• _Task objective_
Go through the following data and transcribe exactly the stretch of lines from the one holding "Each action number" to the one holding "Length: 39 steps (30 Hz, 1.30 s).", both included.

[Entries provided]

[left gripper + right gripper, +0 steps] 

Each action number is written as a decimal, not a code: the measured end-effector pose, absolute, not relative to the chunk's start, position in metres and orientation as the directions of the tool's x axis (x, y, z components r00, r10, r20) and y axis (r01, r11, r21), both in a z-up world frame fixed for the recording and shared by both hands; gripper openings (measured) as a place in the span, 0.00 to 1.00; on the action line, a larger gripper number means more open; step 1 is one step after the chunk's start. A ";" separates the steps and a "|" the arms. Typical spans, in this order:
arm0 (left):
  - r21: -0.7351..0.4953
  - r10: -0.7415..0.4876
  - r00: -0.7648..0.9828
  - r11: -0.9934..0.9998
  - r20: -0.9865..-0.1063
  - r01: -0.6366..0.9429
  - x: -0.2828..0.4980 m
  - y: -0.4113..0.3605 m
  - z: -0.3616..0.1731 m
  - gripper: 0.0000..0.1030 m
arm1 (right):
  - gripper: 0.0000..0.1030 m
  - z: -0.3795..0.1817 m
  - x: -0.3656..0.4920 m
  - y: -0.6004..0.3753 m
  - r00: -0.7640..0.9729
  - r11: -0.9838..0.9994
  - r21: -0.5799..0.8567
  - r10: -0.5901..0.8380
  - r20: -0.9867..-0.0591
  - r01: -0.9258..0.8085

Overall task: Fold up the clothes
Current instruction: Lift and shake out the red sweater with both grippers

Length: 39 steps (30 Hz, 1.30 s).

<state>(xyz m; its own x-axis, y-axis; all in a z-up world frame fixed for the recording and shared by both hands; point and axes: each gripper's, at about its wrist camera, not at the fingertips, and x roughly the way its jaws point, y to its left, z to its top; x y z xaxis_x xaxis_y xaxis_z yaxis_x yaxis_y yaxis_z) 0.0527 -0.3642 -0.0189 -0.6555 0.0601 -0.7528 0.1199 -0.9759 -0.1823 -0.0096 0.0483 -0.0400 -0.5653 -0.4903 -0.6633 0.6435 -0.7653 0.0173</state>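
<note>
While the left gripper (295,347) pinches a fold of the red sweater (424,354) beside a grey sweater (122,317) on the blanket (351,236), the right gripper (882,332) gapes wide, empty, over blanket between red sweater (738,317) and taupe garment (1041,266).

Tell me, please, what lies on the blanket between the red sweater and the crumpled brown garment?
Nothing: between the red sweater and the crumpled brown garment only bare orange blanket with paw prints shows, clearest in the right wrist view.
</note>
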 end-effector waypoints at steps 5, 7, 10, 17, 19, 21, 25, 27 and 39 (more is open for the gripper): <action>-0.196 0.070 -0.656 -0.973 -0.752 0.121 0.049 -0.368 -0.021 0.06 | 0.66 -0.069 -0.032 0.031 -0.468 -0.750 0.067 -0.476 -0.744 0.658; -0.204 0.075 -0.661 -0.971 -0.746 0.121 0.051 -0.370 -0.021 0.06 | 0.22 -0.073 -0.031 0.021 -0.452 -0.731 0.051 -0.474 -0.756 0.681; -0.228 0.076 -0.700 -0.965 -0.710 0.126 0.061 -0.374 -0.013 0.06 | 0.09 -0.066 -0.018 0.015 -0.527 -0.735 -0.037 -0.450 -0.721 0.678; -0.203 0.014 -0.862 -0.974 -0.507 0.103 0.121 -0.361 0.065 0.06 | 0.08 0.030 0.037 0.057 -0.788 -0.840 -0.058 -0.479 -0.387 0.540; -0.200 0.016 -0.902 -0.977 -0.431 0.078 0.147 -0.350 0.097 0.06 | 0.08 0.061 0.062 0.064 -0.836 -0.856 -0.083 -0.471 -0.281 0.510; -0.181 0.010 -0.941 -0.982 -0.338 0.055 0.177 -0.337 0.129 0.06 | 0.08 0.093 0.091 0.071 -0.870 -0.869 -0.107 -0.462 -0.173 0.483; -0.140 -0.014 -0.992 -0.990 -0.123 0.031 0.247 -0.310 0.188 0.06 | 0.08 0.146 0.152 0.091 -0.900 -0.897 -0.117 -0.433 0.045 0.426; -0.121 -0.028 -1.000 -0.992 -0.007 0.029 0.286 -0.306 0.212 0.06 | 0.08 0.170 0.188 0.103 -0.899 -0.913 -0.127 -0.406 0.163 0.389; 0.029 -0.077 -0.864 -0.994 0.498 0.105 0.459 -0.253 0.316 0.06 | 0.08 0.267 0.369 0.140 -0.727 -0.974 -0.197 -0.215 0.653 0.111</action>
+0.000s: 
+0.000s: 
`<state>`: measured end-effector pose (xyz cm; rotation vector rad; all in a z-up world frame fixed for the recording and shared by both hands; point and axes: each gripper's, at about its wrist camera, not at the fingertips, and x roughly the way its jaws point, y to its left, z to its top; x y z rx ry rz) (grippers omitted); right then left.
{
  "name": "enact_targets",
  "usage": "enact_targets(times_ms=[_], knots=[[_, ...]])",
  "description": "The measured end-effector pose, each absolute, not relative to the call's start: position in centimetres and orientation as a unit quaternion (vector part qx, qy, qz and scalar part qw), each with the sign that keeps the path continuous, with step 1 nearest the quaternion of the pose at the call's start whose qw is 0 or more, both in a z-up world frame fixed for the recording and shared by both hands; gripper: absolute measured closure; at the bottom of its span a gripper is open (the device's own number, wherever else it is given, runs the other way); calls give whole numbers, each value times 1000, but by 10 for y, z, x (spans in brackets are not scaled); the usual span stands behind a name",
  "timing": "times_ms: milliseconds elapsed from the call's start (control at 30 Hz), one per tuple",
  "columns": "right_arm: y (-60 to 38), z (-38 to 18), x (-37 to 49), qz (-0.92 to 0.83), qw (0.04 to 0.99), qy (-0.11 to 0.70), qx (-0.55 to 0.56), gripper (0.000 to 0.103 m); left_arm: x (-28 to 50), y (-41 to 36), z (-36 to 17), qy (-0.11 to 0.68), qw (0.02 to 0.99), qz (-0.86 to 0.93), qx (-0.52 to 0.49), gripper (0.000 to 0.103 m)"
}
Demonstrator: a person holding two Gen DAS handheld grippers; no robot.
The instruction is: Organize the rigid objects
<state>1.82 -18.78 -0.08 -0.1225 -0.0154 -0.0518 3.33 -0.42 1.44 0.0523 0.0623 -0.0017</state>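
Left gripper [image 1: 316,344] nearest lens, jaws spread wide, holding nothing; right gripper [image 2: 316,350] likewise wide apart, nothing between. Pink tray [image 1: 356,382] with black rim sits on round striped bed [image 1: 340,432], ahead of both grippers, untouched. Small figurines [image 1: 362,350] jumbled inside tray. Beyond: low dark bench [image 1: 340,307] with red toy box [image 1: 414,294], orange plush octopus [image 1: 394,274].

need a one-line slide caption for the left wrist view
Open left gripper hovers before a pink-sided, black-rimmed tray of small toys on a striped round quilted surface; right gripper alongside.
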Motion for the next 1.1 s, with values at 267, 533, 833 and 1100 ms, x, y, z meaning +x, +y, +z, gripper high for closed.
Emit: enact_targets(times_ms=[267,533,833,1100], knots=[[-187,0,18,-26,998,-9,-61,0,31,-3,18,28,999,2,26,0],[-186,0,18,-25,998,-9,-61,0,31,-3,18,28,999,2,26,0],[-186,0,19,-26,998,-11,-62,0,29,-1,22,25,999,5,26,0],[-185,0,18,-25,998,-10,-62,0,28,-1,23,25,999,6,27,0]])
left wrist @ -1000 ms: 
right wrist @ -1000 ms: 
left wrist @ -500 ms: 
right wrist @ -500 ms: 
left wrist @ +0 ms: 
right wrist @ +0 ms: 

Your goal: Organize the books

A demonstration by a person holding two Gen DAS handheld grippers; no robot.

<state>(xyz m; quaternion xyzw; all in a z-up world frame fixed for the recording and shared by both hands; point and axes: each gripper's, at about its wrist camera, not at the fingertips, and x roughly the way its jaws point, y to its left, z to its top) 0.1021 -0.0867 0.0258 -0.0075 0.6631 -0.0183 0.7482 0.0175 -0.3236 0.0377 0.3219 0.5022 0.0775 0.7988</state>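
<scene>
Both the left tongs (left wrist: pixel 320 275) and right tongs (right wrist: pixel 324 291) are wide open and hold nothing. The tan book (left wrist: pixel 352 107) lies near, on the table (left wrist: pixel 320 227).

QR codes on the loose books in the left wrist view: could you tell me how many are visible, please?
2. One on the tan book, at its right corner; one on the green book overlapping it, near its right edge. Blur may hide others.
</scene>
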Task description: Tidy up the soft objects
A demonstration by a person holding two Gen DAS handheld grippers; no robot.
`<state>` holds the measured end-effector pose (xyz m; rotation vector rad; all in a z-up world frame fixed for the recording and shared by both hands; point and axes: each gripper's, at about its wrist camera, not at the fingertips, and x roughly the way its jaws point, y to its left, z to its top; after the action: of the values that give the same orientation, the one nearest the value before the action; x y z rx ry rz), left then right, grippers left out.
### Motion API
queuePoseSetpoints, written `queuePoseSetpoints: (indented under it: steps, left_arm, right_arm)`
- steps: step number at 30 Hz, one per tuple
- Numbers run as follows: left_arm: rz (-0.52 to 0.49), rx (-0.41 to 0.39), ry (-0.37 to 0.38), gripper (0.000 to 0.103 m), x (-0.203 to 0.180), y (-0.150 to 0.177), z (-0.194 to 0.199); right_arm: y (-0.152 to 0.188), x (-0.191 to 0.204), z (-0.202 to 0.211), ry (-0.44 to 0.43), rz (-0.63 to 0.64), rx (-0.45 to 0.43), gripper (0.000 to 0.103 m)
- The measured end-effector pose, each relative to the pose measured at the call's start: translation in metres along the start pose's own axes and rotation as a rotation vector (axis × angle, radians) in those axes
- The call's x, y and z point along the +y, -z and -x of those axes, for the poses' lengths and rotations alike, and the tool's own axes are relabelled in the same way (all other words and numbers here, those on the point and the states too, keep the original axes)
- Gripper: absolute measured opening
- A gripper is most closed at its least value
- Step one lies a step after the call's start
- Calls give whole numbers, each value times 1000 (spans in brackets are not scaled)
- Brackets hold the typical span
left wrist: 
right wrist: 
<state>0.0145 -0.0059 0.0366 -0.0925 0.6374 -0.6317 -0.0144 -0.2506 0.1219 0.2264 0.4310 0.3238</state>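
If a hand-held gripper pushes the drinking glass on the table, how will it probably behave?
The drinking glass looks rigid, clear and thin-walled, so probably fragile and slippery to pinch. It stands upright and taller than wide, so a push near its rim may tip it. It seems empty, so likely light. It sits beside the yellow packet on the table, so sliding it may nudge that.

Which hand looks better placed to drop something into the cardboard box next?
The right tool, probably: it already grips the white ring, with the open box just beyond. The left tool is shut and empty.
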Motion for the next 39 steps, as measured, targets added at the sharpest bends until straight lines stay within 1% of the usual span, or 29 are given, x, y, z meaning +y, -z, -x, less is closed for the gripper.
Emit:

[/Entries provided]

• _Solved problem_
Each action number is written as a decimal, not a code: the measured end-effector pose, absolute, not relative to the chunk's start, position in metres and orientation as the directions of the tool's x axis (x, y, z components r00, r10, r20) and y axis (r01, r11, r21), both in a z-up world frame fixed for the recording and shared by both hands; gripper openings (measured) as a place in the span, 0.00 to 1.00; on the action line, a larger gripper number means more open; step 1 is one step after the chunk's start. A ";" separates the steps and a "|" the arms. Typical spans, in this order:
arm0 (left):
  - r21: -0.7351..0.4953
  - r10: -0.7415..0.4876
  - r00: -0.7648..0.9828
  - r11: -0.9934..0.9998
  - r20: -0.9865..-0.1063
  - r01: -0.6366..0.9429
  - x: -0.2828..0.4980 m
  - y: -0.4113..0.3605 m
  - z: -0.3616..0.1731 m
  - gripper: 0.0000..0.1030 m
arm1 (right):
  - gripper: 0.0000..0.1030 m
  - z: -0.3795..0.1817 m
  - x: -0.3656..0.4920 m
  - y: -0.6004..0.3753 m
  - r00: -0.7640..0.9729
  - r11: -0.9838..0.9994
  - r21: -0.5799..0.8567
  - r10: -0.5901..0.8380
  - r20: -0.9867..-0.0591
  - r01: -0.9258..0.8085

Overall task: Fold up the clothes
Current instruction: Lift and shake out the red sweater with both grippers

Length: 39 steps (30 Hz, 1.30 s).

No additional output will be generated.